WORK REQUIRED: Only the lines that contain the string "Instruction" belong in the answer; pull them from the records.

RECORDS FOR THE TASK:

○ ○ ○ ○ ○ ○ ○

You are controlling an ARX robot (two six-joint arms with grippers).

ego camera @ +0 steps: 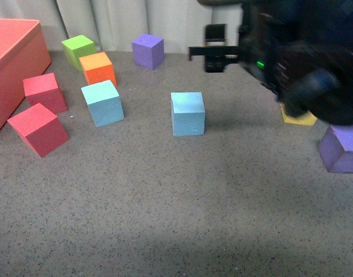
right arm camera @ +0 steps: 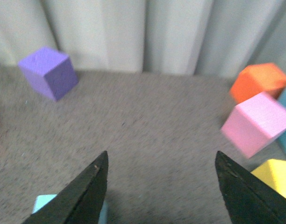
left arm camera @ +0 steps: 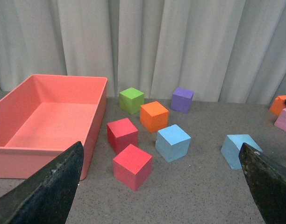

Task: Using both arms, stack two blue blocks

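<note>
The right hand [right arm camera: 160, 156], fingers apart, hung above and just right of the central blue block [ego camera: 187, 113]; the left hand [left arm camera: 160, 147], also open, stood farther back.

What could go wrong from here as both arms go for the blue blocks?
The left blue block sits close to the orange block and a red block; the open left gripper could nudge them while closing in.
The right gripper is open, but the middle blue block shows only at the edge of its wrist view; a misaligned grasp might shove it.
The right arm hangs over a yellow block and a purple block and may clip them.
</note>
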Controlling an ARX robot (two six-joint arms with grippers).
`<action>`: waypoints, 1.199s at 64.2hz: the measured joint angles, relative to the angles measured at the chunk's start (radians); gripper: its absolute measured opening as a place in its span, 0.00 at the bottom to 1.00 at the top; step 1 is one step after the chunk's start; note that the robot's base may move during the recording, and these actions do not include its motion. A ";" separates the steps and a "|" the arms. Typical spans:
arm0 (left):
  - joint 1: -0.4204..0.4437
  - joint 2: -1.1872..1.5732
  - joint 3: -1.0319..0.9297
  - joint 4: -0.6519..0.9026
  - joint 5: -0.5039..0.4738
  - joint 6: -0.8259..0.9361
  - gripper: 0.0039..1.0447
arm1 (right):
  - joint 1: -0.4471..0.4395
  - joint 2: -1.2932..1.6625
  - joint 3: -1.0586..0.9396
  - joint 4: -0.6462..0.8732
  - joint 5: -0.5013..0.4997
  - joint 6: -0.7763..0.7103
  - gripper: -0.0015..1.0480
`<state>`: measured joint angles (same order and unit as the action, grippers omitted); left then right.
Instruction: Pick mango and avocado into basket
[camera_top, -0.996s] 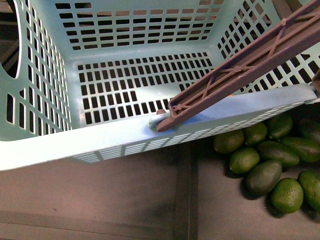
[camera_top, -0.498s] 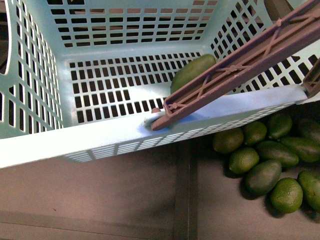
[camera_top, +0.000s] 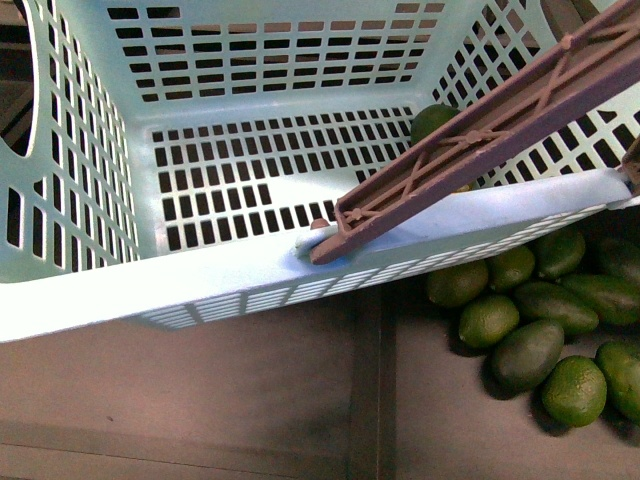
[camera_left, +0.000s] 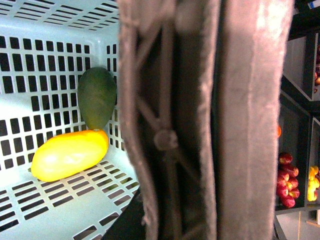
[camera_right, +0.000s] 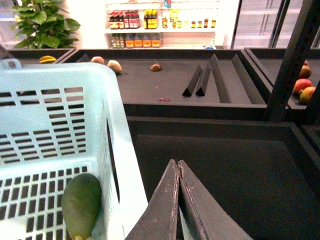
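- Avocado and mango both inside the basket, lying on its slotted floor, touching end to end near a wall.
- In the front view, only part of the avocado visible, behind the brown handle that crosses the basket's rim.
- Right gripper clenched, fingers pressed together, empty, hanging just outside the basket over a dark bin.
- Left gripper: out of sight; handle fills its wrist view.
- Loose green fruits heaped beside the basket.

Bright overhead light, glare on basket rim, handle blurred close-up, dim shelves
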<state>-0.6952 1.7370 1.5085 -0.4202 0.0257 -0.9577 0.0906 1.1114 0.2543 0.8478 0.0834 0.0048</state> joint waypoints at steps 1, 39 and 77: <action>0.000 0.000 0.000 0.000 -0.001 0.000 0.13 | -0.003 -0.012 -0.010 -0.001 -0.002 0.000 0.02; 0.000 0.000 0.000 0.000 0.000 0.000 0.13 | -0.087 -0.363 -0.212 -0.138 -0.081 -0.002 0.02; 0.000 0.000 0.000 0.000 0.000 0.000 0.13 | -0.089 -0.736 -0.237 -0.474 -0.082 -0.002 0.02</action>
<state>-0.6949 1.7370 1.5085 -0.4202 0.0257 -0.9577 0.0017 0.3752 0.0174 0.3737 0.0017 0.0032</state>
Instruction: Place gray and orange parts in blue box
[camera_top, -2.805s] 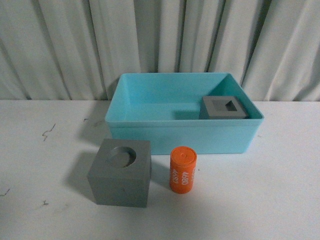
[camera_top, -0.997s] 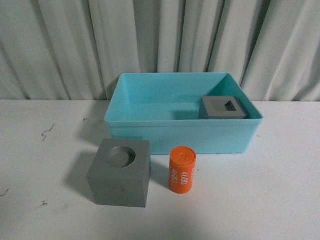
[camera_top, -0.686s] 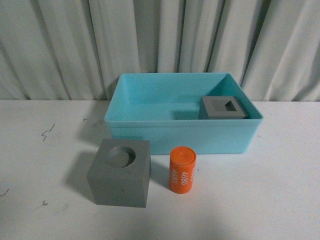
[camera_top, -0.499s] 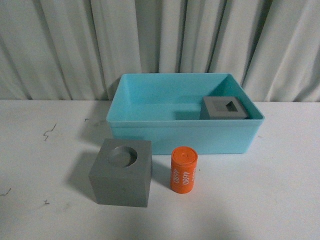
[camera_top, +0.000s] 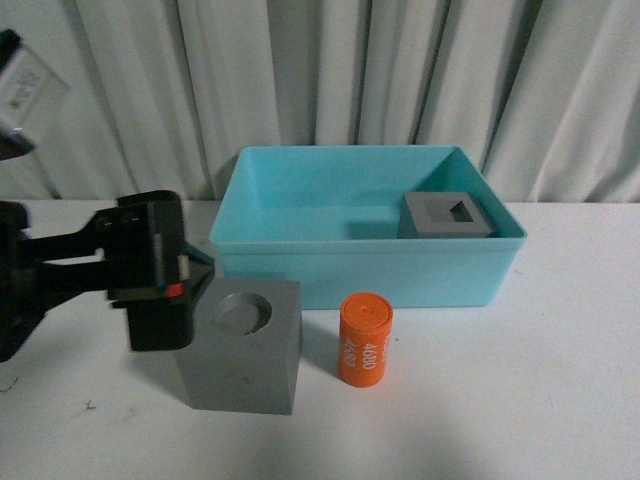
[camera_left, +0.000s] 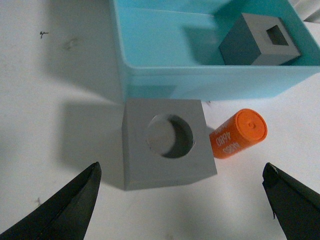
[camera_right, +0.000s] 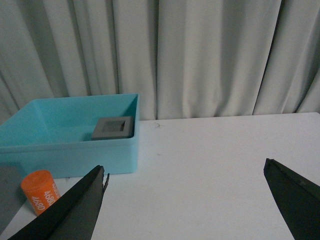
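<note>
At left, the left gripper (camera_left: 180, 170) hangs spread wide over the round-recess gray cube (camera_top: 243, 350), a spread only its wrist view shows. Rightward: orange cylinder (camera_top: 365, 337) beside it, second gray cube (camera_top: 449, 215) inside the blue box (camera_top: 370, 275), right gripper (camera_right: 185, 167) likewise spread.

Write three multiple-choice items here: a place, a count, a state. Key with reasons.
1. Where is the cube with the square recess?
A. inside the blue box
B. on the table
C. in a gripper
2. How many gray cubes show?
A. one
B. two
C. three
3. The left gripper is:
A. shut on a cube
B. shut on the box rim
C. open
Key: 1 A, the box walls surround it; 2 B, one boxed, the round-recess cube outside; 3 C, its fingers stand wide apart.
</note>
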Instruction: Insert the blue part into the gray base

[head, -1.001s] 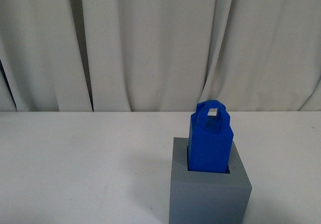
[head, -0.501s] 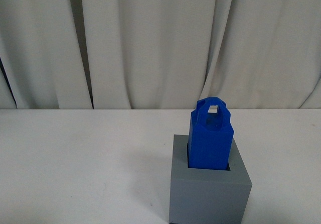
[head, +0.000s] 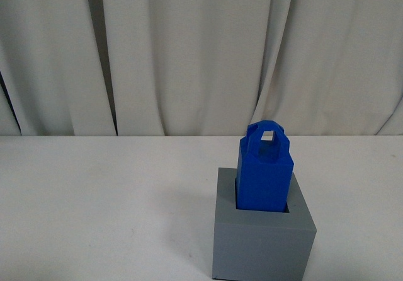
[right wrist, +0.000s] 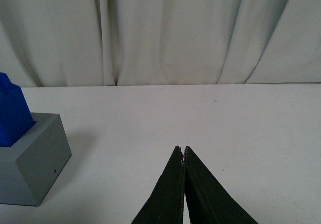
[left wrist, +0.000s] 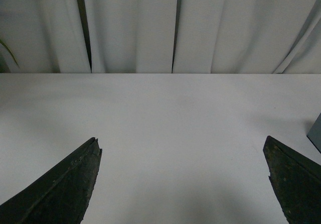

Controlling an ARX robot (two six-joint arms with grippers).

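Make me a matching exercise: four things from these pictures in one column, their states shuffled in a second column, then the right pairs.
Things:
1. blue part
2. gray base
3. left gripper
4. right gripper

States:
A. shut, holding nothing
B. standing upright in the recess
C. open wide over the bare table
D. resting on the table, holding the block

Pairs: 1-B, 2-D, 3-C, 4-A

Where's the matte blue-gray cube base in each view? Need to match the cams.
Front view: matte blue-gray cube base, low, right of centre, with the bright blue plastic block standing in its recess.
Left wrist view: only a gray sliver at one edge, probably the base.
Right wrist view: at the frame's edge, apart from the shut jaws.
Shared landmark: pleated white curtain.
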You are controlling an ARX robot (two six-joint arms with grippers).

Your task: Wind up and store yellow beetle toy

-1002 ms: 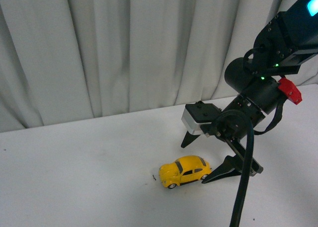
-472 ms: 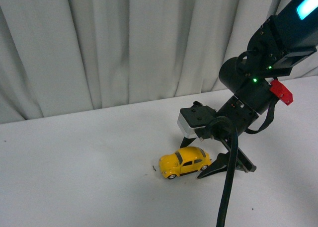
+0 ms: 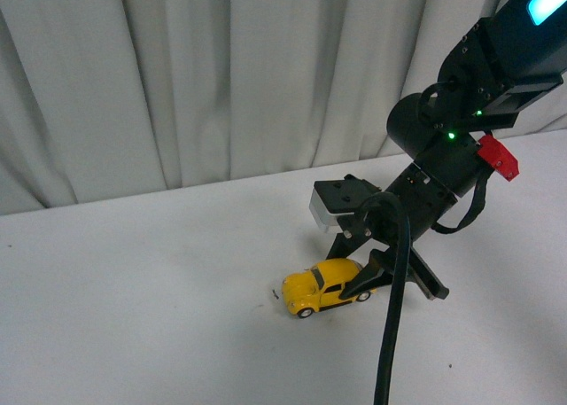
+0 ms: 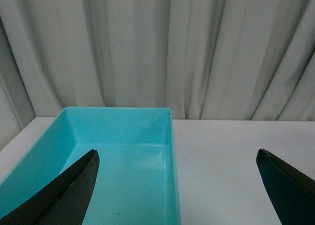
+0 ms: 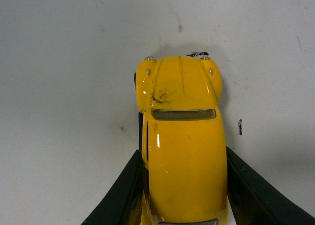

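Note:
The yellow beetle toy (image 3: 321, 287) stands on its wheels on the white table, nose pointing left in the front view. My right gripper (image 3: 356, 281) is shut on its rear half, one black finger on each side. In the right wrist view the toy (image 5: 183, 151) fills the middle, and the fingers (image 5: 123, 193) press against both flanks. My left gripper (image 4: 179, 185) is open and empty, out of the front view. It hangs over the near edge of a turquoise bin (image 4: 123, 117).
The turquoise bin is empty, with bare white table (image 4: 226, 161) beside it. A grey curtain (image 3: 221, 77) hangs behind the table. A small dark speck (image 3: 275, 293) lies just ahead of the toy's nose. The right arm's black cable (image 3: 390, 334) hangs in front.
My right gripper has moved left over the toy's rear and closed its fingers on the toy's sides. The toy has stayed about where it was.

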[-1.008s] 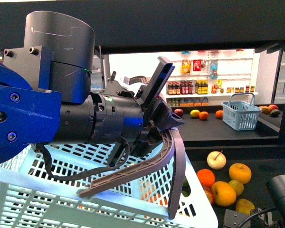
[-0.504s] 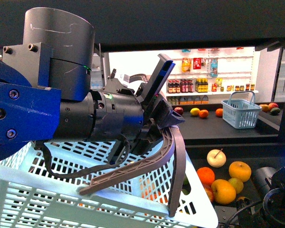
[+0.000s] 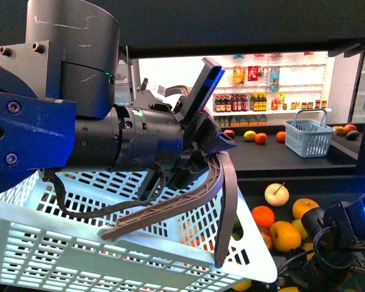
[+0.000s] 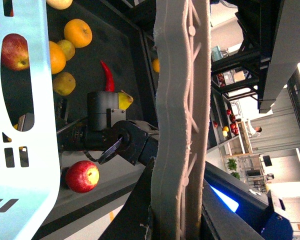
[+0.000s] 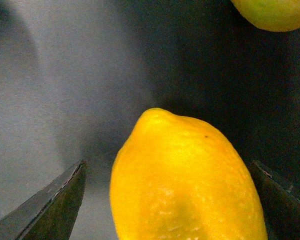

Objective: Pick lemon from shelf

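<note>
A yellow lemon [image 5: 185,180] lies on the black shelf tier [image 5: 65,75], between the two spread fingers of my right gripper [image 5: 167,200], which is open. In the left wrist view its tip [image 4: 125,100] pokes out past the right gripper [image 4: 110,107]. In the front view the right gripper [image 3: 319,261] is low over the lower shelf tier [image 3: 340,194], beside the fruit pile. My left gripper [image 3: 210,159] is shut on the grey-brown handle [image 3: 222,201] of the white basket [image 3: 109,243] and holds it up. The handle fills the left wrist view [image 4: 180,125].
Oranges [image 3: 263,216], apples [image 3: 277,194] and other yellow fruit [image 3: 305,208] lie on the lower tier. A red chili [image 4: 108,77] and a red apple [image 4: 82,176] lie near the right gripper. A blue basket [image 3: 308,139] stands on the upper tier. White bottle shelves [image 3: 243,103] stand behind.
The right arm has come further into view at the bottom right and moved left among the fruit. The left arm and basket have shifted slightly up.
</note>
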Available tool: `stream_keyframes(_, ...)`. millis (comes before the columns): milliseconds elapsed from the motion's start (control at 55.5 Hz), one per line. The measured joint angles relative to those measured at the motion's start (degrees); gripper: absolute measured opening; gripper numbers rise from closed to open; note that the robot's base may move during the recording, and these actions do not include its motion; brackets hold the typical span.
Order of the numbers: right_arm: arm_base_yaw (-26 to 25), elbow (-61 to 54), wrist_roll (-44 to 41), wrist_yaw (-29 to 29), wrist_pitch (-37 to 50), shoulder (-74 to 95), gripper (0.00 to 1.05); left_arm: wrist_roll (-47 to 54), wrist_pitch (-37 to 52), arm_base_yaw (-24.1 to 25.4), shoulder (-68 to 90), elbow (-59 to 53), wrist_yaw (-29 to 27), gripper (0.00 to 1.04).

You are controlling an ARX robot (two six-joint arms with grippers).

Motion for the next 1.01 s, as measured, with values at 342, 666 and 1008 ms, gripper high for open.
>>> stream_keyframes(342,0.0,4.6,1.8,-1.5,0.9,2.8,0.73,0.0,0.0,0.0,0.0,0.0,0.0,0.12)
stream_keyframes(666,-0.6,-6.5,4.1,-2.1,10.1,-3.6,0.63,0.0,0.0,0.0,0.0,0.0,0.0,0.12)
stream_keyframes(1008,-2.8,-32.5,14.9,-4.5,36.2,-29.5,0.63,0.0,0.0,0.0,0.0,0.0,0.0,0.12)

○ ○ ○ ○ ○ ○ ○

ANSWER TO THIS EXERCISE:
Instruction: Pick mango and avocado into basket
Instruction: Place gray and orange parts in blue box
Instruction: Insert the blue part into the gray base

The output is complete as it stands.